Investigator: “A book may help you vent your frustration, but it is not going to get your money back. Assuming you have proper contracts and a clear payment trail to the vendor, don’t rule out legal action. There are plenty of English speaking local lawyers based in China, and just like factory labor is lower than back home, luckily so are attorney fees. But before you engage a legal team, I would suggest the following:

a) Hire investigation firm to find out if the company you want to sue actually has any assets lawyers can sink their teeth into.

b) DON’T let your supplier know you are preparing a case. This will most likely not scare them, but rather give them time to prepare and perhaps hide assets.

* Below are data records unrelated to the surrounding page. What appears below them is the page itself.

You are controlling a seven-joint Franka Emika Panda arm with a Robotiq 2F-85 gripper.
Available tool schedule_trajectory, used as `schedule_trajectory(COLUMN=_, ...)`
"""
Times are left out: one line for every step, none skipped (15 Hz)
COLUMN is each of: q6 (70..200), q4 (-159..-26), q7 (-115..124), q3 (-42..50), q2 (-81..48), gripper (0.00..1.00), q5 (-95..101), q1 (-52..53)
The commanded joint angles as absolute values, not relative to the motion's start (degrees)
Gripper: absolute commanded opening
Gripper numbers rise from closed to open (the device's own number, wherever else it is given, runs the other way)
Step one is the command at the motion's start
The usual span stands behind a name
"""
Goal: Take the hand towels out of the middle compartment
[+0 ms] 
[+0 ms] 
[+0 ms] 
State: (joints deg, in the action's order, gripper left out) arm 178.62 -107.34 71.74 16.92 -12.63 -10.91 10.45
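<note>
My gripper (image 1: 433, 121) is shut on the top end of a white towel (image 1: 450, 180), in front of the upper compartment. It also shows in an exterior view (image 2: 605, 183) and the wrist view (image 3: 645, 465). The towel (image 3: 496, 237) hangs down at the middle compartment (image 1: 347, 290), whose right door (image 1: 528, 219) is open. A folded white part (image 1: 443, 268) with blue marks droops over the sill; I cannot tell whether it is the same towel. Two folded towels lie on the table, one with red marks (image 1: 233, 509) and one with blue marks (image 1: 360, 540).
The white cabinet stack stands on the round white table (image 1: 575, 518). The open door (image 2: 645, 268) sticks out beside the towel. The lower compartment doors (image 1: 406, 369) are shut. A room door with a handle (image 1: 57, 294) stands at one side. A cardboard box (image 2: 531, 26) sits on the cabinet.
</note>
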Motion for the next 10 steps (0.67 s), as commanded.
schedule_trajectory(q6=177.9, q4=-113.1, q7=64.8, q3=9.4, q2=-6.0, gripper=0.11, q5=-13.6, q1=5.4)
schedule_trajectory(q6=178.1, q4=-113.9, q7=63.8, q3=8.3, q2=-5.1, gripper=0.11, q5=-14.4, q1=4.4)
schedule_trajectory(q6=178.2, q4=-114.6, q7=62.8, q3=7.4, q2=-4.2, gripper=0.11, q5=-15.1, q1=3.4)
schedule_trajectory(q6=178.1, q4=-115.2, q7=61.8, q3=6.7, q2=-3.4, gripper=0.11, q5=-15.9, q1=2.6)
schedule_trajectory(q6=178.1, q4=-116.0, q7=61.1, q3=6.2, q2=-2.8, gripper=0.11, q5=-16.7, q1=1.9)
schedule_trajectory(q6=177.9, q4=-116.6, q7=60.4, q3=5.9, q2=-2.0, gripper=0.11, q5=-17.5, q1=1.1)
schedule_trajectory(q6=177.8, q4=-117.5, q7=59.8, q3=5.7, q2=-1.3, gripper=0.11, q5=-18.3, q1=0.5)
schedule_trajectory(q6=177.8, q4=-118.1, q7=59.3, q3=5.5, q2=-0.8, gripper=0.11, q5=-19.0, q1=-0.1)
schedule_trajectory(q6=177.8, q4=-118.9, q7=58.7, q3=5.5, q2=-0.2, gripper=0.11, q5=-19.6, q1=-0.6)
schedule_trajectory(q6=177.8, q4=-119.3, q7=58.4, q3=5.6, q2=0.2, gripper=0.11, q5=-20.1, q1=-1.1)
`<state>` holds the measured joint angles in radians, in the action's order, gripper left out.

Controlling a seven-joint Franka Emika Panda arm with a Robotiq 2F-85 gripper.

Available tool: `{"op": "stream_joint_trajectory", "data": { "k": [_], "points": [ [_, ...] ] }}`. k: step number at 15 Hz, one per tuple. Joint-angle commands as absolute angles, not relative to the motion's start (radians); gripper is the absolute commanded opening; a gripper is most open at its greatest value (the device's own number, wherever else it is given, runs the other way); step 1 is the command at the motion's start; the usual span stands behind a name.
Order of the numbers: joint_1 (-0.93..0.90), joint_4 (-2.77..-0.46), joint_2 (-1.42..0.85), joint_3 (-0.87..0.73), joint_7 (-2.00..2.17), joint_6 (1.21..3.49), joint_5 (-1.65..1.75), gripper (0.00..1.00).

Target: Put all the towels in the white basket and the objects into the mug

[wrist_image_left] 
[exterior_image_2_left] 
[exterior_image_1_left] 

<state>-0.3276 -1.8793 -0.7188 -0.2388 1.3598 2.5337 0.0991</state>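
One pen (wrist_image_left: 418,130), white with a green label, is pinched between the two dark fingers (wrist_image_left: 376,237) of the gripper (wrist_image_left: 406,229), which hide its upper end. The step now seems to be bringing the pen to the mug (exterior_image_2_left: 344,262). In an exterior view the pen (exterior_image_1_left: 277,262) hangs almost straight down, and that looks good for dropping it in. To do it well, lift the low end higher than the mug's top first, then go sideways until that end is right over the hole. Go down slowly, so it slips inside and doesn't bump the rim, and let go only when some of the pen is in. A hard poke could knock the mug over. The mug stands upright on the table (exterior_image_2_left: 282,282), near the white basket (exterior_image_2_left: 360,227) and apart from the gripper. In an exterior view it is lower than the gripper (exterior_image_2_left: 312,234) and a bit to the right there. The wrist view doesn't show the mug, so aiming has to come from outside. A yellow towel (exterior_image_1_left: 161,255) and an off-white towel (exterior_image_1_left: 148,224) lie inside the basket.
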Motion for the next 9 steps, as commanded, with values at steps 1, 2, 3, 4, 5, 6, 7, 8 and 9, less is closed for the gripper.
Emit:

Believe it or not, the China legal system has come a long way, and foreigner can get a fair shake in the courts assuming you have signed contracts and well documented order details.”

Witness: “Yes, if we choose to investigate you will hear stories from the company’s representative that our product is no good and is too hard to manufacture. “

Investigator: “Sounds like they have already started to prepare their defense.”

Witness: “Check out our website. Our product won an award and has been endorsed by industry pros. Ours is a great product that ended up in the hands of unethical amateurs not skilled in the manufacturing process and went for the cheap out of spec materials to make more money disregarding and interfering with our brand building process. “

Investigator’s notes to self:

Why would such a professional company let themselves do business in the first place with a sloppy supplier? The answer to this question will expose the root cause of this sourcing train wreck. By selecting the wrong partners in the first place, the buyer began a sequence of events that was more likely than not to end in the project’s demise.

Summary of lessons from the case study:

1. If you are going to use a trading company or broker rather than going factory direct, make sure they have excellent reputation and track record of success.

2. Link payments to performance/ inspections.

3. Do multiple inspections at various key phases of production.

4. Find the right supplier in the first place is the best way to avoid drama in the long run.